Он сам выбрал свою судьбу. Сам выбрал образ жизни, навязанный Белым забвением. Он отрекся и от своего призвания, и от Пути истины.
“Отступник! Полубрат! – мысленно разразился Марк руганью на самого себя. – Я сам вынес себе приговор. Суди меня, Бог!”
– Пусть Твой огонь сойдет… – прошептал он с хрипом, болью, тошнотой, но вслух. Горькая скорбь, сдавившая грудь, заставила забыть об ужасной ране на шее и растекающемся по сосудам яде. – ...Сойдет и спалит меня с этой тварью. Или дай мне умереть в бою. Но не оставь меня этому исчадию…
– Что ты шепчешь? – не отрываясь от шеи, прошипела Горгея. – С-с-с, не мучь с-с-себя, ты живой труп. В твоем теле мой яд.
– Я каюсь в своем предательстве, – продолжал шептать Марк, понимая, что теперь все зависит только от его слов. – Господи, прости, если это возможно! Дай силы, Спаситель, Ты же всемогущ! Я же так верил в Тебя... Одно слово – и я встану. Спаси меня, спаси…
Он по-прежнему слабел, тело все меньше ощущалось. Шея онемела, он не мог и головы повернуть. Но внутри его еще билась жизнь, и это вселяло надежду.
“Меч, мой меч, мне не дотянуться до него…” – заработали мысли с новой силой.
“Бог невидим и непостижим. Никакого огня с небес не будет. Все, что мне нужно, чтобы спастись, Он уже дал мне”.
– Слово… меч, Логос, – прошептал умирающим голосом Марк. “Как ты учила меня, Никта?”

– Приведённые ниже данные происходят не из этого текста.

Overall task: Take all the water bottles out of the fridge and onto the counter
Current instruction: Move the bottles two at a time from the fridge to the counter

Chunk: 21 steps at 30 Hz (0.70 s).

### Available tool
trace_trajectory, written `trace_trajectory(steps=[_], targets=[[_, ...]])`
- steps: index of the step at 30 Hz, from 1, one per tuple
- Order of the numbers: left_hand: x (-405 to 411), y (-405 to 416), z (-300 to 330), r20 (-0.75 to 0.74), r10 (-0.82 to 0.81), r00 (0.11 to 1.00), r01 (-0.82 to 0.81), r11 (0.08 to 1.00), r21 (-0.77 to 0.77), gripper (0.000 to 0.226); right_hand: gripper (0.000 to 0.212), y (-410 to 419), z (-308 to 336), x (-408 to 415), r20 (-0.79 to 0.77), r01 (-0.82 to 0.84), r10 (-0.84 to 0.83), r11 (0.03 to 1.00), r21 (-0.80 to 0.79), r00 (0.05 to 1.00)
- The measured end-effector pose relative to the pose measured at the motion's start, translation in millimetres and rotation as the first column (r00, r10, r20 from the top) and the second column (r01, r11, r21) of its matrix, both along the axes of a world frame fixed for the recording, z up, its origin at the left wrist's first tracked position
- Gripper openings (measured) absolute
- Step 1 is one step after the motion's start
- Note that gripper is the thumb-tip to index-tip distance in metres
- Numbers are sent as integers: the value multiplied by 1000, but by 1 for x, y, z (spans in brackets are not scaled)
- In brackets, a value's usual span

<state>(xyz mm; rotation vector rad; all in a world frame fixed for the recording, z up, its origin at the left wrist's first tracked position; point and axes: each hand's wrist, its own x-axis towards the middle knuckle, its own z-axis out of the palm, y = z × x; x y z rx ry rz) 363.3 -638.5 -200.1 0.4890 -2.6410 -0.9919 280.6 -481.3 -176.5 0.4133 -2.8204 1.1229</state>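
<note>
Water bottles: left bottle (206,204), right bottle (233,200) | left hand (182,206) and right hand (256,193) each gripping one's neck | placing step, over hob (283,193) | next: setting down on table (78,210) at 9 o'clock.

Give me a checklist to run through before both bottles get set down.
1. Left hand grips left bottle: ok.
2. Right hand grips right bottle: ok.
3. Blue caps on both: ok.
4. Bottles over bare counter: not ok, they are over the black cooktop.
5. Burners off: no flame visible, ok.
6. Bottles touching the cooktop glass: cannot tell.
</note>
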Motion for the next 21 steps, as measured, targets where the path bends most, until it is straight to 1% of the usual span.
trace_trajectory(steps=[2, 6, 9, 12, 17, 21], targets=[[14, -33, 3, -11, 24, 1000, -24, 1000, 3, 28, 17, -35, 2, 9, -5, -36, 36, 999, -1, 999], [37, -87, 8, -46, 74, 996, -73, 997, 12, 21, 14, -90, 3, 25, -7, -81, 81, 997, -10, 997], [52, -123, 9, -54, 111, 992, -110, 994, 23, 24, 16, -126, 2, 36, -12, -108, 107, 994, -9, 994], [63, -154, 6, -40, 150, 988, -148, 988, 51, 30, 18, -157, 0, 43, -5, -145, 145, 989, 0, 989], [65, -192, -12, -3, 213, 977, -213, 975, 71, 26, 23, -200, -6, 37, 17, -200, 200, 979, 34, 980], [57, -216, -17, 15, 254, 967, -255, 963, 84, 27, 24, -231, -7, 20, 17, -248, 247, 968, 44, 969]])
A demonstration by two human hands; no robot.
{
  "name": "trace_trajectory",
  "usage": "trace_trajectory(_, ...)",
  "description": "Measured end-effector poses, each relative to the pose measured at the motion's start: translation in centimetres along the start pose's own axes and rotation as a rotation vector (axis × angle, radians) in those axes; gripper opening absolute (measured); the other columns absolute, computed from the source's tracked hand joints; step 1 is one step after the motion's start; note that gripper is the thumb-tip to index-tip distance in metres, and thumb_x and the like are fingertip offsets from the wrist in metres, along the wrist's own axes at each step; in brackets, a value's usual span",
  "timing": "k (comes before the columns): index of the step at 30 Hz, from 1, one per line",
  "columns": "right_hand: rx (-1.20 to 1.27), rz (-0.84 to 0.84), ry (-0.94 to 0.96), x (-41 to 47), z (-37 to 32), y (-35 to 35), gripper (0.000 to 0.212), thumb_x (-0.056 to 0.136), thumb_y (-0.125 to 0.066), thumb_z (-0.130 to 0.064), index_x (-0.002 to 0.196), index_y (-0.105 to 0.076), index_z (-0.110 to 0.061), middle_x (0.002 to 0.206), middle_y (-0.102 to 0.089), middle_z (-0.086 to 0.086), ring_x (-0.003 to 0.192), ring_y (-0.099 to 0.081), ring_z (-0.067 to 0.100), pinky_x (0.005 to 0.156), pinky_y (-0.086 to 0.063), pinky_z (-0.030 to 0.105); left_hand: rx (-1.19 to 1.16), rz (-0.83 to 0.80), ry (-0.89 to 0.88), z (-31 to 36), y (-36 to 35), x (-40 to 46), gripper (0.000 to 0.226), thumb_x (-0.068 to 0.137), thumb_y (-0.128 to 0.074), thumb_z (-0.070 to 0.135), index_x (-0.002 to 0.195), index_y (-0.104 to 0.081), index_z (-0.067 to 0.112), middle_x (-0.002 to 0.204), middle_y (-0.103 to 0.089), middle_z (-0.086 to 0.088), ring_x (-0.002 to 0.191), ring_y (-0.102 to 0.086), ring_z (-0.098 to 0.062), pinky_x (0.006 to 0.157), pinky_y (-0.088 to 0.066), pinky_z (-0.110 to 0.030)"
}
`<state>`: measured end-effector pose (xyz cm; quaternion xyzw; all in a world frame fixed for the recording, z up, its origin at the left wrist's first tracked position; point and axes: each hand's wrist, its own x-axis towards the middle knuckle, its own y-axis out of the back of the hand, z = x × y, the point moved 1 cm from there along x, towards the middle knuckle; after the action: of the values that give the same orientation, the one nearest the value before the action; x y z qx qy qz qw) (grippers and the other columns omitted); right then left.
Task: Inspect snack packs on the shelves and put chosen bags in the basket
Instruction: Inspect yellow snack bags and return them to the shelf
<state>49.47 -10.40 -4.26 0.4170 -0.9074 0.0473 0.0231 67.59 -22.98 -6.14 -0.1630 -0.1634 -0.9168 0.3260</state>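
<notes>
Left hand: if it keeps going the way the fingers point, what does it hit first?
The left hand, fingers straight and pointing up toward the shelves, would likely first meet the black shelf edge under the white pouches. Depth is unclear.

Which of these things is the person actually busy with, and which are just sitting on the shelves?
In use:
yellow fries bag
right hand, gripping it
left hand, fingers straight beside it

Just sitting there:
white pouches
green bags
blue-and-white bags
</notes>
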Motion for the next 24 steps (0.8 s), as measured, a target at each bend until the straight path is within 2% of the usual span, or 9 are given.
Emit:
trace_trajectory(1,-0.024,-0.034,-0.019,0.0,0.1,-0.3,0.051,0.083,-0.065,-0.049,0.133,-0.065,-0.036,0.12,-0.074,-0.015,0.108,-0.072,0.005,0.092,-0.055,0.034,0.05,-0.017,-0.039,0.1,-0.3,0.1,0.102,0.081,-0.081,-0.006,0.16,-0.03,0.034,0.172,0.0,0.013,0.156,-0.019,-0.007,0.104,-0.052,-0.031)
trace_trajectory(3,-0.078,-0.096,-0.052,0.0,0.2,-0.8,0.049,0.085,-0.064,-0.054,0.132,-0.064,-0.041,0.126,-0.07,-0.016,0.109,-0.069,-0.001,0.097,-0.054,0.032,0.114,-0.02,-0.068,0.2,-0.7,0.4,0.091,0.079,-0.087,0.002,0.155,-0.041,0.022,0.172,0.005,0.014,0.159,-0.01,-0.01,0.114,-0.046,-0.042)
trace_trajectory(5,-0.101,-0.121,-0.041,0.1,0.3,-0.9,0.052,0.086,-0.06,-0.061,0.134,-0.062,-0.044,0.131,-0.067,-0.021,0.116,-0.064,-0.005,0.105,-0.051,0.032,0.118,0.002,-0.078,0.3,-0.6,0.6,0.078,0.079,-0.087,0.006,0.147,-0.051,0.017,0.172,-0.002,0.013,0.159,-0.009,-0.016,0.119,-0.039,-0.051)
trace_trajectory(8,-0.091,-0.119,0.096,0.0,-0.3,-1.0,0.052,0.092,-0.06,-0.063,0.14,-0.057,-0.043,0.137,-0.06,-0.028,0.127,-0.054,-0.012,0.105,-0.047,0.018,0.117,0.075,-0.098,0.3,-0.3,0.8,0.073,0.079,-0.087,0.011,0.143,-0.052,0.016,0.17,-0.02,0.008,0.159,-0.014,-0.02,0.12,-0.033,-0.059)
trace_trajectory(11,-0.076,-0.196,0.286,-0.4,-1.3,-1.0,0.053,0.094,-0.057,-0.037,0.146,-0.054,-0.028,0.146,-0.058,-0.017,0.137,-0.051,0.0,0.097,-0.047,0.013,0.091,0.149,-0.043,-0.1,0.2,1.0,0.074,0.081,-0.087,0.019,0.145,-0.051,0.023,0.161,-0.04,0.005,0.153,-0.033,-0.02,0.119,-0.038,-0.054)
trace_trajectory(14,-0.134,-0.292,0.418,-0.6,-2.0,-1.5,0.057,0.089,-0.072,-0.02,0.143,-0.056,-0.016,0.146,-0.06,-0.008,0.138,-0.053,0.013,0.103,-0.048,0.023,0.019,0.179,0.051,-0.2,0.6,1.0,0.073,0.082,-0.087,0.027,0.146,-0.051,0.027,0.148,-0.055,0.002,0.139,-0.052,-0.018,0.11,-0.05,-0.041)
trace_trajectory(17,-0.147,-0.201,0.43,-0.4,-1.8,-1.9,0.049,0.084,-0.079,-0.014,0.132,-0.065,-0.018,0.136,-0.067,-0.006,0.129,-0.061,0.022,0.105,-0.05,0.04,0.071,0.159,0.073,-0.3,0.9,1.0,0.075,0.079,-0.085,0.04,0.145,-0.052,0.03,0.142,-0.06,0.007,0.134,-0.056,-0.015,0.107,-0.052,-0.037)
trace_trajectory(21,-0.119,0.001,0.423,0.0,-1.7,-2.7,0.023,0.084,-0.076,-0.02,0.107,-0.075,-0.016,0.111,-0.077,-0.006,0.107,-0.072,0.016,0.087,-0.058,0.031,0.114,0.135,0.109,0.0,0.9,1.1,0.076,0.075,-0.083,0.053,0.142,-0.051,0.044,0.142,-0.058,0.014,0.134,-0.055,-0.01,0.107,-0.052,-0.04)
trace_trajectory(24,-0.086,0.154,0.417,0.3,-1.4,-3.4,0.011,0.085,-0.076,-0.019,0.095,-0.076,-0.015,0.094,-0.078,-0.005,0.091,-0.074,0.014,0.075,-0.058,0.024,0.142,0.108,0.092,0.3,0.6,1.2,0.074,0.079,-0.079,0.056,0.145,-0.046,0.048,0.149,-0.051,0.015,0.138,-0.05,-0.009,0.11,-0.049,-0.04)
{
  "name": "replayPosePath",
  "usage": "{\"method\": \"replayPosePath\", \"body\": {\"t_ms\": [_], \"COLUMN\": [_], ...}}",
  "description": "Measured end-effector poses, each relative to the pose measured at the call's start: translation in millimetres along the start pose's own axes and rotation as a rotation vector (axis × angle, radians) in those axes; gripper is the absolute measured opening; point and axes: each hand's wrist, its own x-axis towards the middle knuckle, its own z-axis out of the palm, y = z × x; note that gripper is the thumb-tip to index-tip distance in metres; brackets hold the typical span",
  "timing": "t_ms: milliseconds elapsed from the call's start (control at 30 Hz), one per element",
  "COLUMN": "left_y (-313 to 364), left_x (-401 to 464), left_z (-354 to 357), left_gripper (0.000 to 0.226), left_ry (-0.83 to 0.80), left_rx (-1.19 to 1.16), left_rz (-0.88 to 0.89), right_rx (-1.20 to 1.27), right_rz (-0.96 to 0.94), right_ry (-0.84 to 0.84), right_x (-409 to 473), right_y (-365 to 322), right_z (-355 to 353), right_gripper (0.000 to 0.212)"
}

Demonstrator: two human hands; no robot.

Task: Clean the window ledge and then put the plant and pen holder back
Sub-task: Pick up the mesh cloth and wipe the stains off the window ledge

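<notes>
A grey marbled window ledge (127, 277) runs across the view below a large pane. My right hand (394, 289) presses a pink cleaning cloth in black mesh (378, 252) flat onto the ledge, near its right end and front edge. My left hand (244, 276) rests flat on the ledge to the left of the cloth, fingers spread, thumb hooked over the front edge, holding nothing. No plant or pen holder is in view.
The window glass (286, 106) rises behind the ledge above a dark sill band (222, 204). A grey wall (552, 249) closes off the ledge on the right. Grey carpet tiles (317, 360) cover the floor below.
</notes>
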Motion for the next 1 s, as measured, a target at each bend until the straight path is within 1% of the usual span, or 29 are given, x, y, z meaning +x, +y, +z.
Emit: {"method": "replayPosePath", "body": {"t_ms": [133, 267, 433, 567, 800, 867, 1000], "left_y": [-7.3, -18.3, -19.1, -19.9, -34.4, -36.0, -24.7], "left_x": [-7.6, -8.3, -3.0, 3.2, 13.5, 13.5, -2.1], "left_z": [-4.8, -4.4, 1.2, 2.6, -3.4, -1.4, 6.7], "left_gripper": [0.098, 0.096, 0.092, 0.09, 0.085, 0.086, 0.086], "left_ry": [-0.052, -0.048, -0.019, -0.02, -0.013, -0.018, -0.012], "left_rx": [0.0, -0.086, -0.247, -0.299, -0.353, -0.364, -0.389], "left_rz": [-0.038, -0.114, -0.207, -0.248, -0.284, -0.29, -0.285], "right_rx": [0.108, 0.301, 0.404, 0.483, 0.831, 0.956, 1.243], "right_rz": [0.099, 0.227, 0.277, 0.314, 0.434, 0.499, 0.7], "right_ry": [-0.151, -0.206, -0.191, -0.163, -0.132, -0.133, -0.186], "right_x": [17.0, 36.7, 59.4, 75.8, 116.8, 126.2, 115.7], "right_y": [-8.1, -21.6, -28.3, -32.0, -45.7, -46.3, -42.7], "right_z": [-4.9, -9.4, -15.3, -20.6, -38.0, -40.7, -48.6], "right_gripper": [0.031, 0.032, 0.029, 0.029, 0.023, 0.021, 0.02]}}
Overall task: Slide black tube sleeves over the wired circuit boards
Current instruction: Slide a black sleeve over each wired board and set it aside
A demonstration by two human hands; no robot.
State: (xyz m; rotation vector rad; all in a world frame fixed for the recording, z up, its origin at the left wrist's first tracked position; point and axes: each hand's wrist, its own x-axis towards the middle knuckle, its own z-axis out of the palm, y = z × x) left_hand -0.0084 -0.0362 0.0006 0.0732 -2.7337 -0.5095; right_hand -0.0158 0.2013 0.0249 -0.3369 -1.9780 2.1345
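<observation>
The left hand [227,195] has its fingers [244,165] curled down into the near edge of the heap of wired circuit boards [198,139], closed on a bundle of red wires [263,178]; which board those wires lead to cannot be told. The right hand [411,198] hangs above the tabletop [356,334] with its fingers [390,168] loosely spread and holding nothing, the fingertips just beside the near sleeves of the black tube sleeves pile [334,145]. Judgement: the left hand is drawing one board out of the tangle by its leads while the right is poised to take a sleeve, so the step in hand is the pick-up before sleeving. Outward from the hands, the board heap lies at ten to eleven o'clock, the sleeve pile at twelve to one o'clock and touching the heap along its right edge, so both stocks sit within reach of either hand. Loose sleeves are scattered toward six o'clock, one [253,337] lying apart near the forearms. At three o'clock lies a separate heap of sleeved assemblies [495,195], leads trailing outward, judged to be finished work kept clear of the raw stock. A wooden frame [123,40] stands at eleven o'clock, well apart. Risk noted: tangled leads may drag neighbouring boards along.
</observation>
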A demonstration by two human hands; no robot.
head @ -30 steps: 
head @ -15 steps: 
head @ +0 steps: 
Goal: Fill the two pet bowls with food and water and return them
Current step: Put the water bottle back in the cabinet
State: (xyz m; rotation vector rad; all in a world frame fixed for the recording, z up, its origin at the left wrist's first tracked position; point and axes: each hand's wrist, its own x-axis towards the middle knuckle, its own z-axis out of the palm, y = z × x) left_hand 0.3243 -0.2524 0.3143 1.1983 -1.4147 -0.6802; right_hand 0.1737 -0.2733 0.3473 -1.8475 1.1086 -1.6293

И собрав всю внутреннюю силу, все рвение, всю волю, всю тягу к жизни он закричал:
– Слово в сердце!
Лежащий в стороне Логос вспыхнул, сдвинулся и потянулся к нему. Теплая рукоять легла в ладонь. Всю правую руку, от кончиков пальцев до плеча, наполнил прилив свежих сил. Марк с нечеловеческим усилием рванул путы.
– На, тварь, получай!
Ламия оглушительно заверещала. Горящая сталь легко пронзила ее змеиную кожу. Из пронзенного живота ударила струя зеленой слизи, смешанной с красным цветом человеческой крови: видно, немало путников стало жертвами любовной страсти. Хвост сдавил его ноги чудовищной силы кольцами, грозя переломать кости. Но Марку уже было все равно. Он бил и бил, колол и колол. Им овладела ярость раненого волка, которому нечего терять. Горгея полоснула его по лицу острыми, как бритва когтями, но Марк даже не вздрогнул от боли. Чувствуя, как по щеке и подбородку струится кровь, он еще яростней рванулся из пут и вырвался. Высвободив левую руку, Марк с ревом завалил ламию набок.
– Сдохни, тварь!
Меч с шипением вонзался в живот, в грудь, в голову, Марк не замечал брызжущую в глаза отвратительную слизь: залитый своей и чужой кровью, он остервенело, как последний раз в жизни, рубил и колол, жаждая нанести как можно больше ударов. Взмахнувшаяся на него когтистая рука ламии отлетела, отрубленная, в болото.